■ Task requirements ■
State only how many lines below include the word "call".

Saved data entries:
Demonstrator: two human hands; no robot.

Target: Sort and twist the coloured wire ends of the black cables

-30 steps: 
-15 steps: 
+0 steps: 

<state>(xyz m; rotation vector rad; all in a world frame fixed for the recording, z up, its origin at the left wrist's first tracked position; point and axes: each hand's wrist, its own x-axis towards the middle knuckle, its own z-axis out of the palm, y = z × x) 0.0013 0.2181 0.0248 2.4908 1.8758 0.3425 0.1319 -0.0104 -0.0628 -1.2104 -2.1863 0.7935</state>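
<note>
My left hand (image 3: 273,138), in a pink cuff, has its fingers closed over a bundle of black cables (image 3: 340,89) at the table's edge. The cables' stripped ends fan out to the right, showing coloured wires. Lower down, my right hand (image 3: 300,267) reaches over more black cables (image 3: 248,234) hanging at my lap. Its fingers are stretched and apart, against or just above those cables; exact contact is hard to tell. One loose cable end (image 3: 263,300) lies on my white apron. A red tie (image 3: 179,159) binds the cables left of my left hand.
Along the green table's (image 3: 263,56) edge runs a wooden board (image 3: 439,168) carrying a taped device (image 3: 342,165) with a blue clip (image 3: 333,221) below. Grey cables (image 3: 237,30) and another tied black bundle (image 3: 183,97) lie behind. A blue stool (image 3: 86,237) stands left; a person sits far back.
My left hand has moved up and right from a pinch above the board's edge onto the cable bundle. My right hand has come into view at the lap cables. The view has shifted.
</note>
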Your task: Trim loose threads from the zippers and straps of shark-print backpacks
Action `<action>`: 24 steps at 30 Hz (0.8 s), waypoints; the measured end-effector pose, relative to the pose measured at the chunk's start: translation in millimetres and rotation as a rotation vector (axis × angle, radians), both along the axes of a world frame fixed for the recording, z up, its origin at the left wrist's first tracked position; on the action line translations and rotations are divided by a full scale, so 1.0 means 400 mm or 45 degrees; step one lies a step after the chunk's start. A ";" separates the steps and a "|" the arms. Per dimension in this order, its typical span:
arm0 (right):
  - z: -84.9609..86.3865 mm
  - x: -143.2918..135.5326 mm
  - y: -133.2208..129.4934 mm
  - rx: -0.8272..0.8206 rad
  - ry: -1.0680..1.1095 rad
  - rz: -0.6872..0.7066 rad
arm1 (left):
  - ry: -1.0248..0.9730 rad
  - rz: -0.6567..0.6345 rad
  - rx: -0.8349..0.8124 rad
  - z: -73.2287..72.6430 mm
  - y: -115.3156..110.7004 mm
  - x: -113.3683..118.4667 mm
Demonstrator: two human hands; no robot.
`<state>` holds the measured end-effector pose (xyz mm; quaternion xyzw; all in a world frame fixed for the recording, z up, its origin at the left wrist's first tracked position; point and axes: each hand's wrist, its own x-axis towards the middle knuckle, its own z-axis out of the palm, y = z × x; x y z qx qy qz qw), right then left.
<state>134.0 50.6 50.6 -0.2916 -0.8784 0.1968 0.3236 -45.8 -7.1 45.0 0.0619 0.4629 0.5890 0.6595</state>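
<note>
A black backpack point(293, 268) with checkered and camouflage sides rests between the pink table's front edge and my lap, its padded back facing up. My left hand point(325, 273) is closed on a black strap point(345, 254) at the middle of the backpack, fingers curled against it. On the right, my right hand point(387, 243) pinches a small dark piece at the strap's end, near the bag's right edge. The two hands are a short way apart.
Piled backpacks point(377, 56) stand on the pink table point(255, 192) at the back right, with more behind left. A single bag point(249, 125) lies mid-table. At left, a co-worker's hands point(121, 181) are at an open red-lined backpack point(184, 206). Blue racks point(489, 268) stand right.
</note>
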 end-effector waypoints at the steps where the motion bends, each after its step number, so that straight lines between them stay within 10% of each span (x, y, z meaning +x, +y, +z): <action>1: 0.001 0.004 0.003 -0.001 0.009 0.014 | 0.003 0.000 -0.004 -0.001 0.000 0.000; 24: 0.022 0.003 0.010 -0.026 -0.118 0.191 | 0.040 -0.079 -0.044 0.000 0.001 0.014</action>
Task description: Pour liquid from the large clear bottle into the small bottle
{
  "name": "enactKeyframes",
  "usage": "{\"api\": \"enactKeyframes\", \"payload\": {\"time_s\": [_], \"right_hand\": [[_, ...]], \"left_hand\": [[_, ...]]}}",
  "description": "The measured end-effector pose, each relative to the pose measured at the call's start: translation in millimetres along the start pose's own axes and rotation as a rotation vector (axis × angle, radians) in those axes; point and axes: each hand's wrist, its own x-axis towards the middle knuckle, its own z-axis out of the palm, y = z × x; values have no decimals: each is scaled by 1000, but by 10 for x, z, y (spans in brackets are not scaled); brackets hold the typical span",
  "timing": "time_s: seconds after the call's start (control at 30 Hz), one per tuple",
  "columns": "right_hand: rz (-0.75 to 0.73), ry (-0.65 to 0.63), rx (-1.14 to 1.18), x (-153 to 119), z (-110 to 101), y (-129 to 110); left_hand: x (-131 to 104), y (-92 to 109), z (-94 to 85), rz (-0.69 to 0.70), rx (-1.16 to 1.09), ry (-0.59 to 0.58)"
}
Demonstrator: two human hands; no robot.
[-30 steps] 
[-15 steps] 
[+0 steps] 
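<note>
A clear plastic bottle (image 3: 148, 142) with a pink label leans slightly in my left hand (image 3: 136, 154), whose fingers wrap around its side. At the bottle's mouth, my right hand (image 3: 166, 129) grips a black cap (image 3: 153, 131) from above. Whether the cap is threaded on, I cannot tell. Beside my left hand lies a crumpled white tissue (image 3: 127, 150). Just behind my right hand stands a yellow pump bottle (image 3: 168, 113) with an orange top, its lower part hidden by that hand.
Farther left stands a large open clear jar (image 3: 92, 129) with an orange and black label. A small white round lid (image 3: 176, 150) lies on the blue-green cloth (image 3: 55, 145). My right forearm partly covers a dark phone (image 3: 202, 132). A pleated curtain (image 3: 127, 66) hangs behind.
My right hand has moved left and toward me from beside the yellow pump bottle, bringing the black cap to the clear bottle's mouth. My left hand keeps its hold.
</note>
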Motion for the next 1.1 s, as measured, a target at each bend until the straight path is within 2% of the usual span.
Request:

■ Output ■
2